Scraping CNN.
Decided to take my score scraping script and apply it to other media. Per se maybe we just want the headlines of CNN.com. Used essentially the same set of instructions on a local news site with results. You will want to use the same rough logic or pseudocode:
Dump web page as ascii (text) to a disk file.
Read disk file one line at a time in, but ignore all lines till you get what is needed.
Now continue reading one line at a time, but ignore certain lines
With the line you read in, output what is needed while editing out unwanted characters.
Stop output when you get to a point nothing else is needed.

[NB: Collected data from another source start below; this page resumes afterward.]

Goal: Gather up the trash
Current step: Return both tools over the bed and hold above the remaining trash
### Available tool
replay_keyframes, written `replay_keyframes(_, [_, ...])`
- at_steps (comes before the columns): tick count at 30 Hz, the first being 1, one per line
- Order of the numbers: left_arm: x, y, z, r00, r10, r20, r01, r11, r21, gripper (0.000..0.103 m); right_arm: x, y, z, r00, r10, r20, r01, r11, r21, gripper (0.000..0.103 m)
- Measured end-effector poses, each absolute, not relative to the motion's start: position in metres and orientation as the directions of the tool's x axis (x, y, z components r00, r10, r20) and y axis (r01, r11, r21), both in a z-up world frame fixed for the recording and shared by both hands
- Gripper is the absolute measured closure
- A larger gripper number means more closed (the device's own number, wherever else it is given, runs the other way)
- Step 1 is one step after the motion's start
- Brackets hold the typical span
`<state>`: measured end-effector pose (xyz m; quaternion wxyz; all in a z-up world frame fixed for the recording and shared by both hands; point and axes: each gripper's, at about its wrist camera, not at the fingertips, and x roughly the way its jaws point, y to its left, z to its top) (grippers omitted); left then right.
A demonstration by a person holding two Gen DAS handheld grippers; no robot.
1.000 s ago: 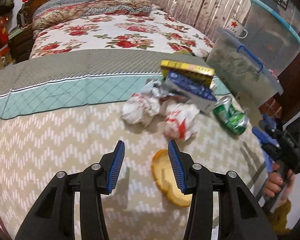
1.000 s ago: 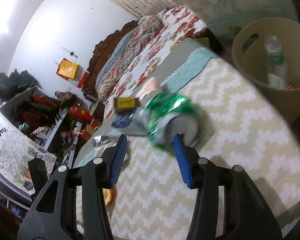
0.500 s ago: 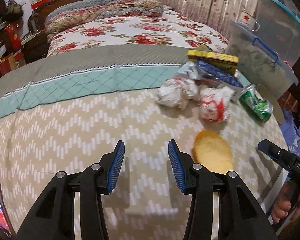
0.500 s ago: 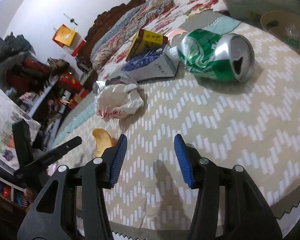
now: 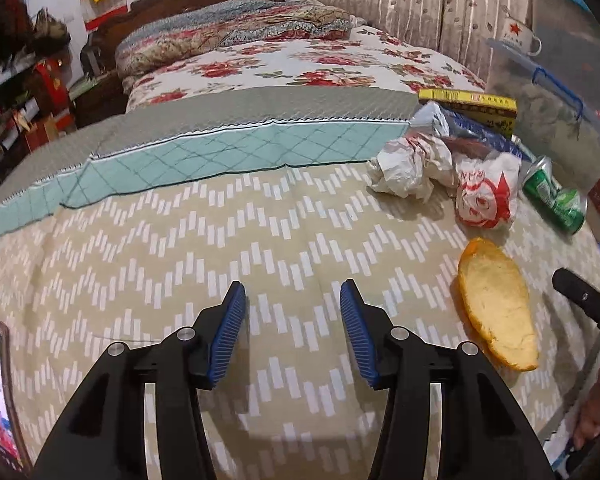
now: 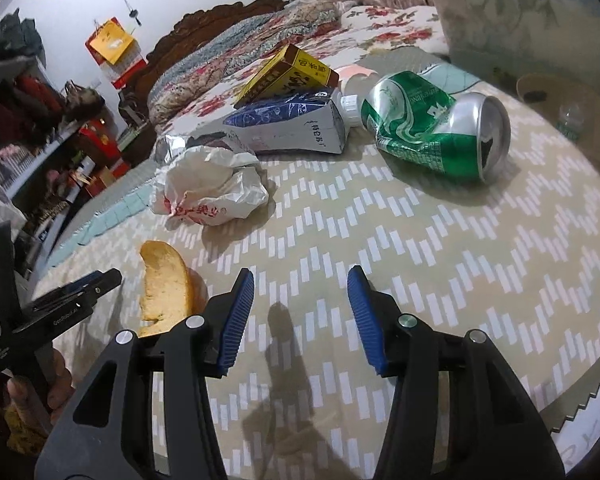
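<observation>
A beige blanket (image 5: pixel 188 248) is showing white zigzag dashes, with a teal quilted band (image 5: pixel 228 148) and a grey band (image 5: pixel 240 108) lying beyond it. A dented can (image 6: pixel 432 124) is gleaming green and silver beside a blue-and-white carton (image 6: pixel 296 124) and a yellow box (image 6: pixel 288 72). A crumpled white wrapper (image 6: pixel 212 192) is carrying red print. The peel (image 5: pixel 496 304) is showing orange rind and pale pith. The bedspread (image 5: pixel 300 68) is displaying red roses on cream.
</observation>
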<state>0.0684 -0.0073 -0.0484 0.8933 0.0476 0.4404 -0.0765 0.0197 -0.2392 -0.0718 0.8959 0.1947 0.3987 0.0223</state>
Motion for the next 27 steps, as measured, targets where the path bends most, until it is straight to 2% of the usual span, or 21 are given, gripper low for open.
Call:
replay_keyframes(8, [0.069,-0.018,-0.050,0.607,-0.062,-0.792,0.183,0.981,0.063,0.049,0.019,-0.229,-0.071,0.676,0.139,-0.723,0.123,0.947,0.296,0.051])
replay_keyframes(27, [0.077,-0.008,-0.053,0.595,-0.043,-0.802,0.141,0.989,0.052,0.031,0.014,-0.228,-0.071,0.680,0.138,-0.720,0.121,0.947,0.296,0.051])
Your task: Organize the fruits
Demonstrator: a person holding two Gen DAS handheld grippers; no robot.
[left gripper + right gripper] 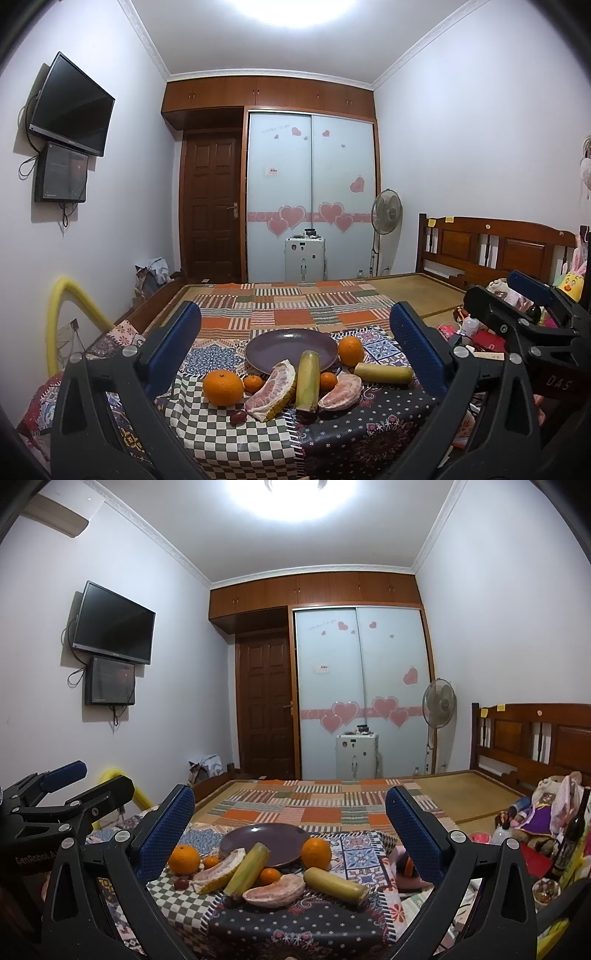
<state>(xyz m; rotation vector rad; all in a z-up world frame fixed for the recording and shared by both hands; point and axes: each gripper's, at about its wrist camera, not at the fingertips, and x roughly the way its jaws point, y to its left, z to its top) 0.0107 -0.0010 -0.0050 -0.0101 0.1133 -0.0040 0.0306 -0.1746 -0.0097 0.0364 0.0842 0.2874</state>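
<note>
An empty purple plate [291, 349] [266, 843] sits on a patterned cloth. In front of it lie a large orange [222, 387] [184, 858], a second orange [351, 350] [316, 853], two small tangerines [253, 383] [328, 381], two pomelo wedges [273, 391] [341, 391], two green-yellow cane pieces [308, 380] [384, 373] and a dark red grape [238, 416]. My left gripper [295, 343] is open and empty, back from the fruit. My right gripper [290, 823] is open and empty, beside it.
The cloth-covered table [258, 443] stands against a bed with a patchwork blanket [295, 306]. Bottles, toys and clutter [546, 823] crowd the right side. A yellow tube [70, 306] arches at the left. The right gripper's body [535, 325] shows at the right.
</note>
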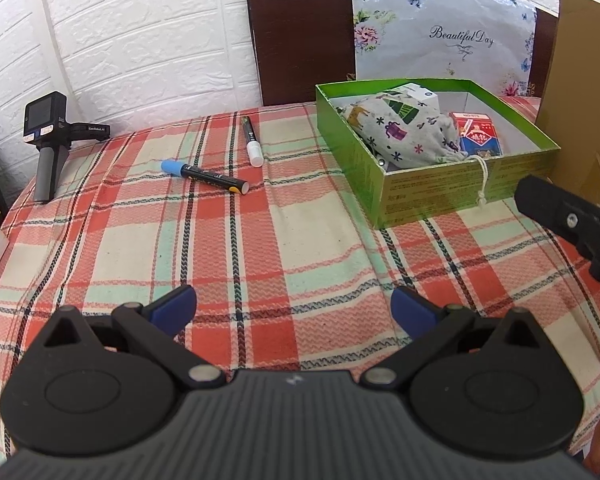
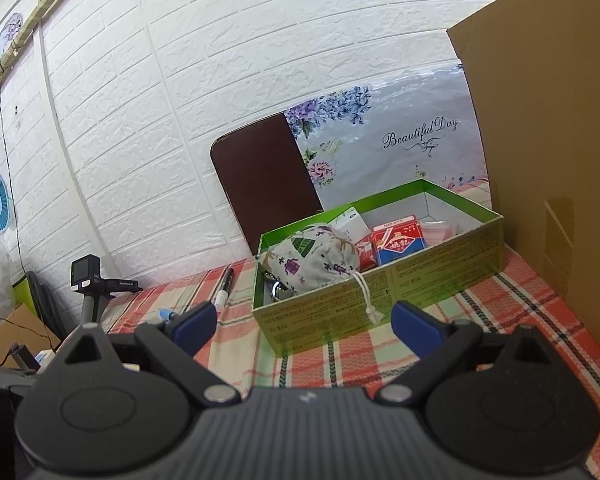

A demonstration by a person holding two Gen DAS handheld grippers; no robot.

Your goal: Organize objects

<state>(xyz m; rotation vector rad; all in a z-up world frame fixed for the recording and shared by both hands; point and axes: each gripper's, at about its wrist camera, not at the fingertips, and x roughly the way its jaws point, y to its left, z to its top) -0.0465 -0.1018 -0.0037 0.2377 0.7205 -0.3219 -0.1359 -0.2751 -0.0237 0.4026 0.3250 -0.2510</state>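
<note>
A green box [image 1: 452, 192] [image 2: 420, 280] stands on the plaid tablecloth at the right. It holds a grey printed drawstring pouch [image 1: 404, 132] [image 2: 316, 260], a red-and-blue card pack [image 1: 478, 134] [image 2: 396, 242] and a white box [image 1: 414, 94] [image 2: 352, 222]. Two markers lie on the cloth left of the box: one with a blue cap [image 1: 204, 172] [image 2: 167, 314], one with a white cap [image 1: 252, 140] [image 2: 224, 286]. My left gripper [image 1: 294, 310] is open and empty, low over the cloth. My right gripper [image 2: 302, 326] is open and empty, just in front of the box.
A black camera on a grey handle [image 1: 48, 144] [image 2: 90, 288] stands at the table's far left. A brown cardboard wall [image 1: 580, 92] [image 2: 548, 160] rises at the right. A dark chair back [image 1: 300, 40] [image 2: 264, 184] with a floral cover leans on the white brick wall.
</note>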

Finnish reading file one line at a time.
End.
You might get results like this ignoring equals signs.
=========
Then we can we can add it to our report.sh homemade newspaper. For details see:
http://computoman.blogspot.com/2013/12/create-your-own-newspages.html
#--------------------------------------------------------
# cnn.sh
echo "<h3>CNN Headines</h3>" >> report.html
echo "<pre>" >> report.html
# creates cnn.txt
./cnn.sh > cnn.txt
echo "<pre>" >> report.html
cat cnn.txt >> report.html
echo "</pre>" >> report.html
[code]
####################################
# Cnn Headline Grabber
#
#===============================
# Assignments
# --------------------------------
datafile="rawcnn.txt"
let "flag = 0"
# end assignments
#=================================
#
# Get data file
#---------------------------------
elinks -dump "www.cnn.com" > $datafile
#=================================
#
# Extract and display data
#---------------------------------
while read line
do fdata[$a]=$line
echo $line | grep -q "THE LATEST"
if [ $? -eq 0 ]; then
# header
clear
let "flag = 1"
fi
if [ $flag -eq 1 ]; then
echo $line | grep -q "Weather"
if [ $? -eq 0 ]; then
let "flag = 0"
else
echo $line | grep -q "IMG"
if [ $? -eq 0 ]; then
let "response = donothing"
else
echo $line | sed 's/\[.*\]//'
fi
fi
fi
let "a += 1"
done < $datafile
# footer
echo ---------------------------------------------
echo
#===================================
# End.
####################################
[/code]
Dump web page as ascii (text) to a disk file.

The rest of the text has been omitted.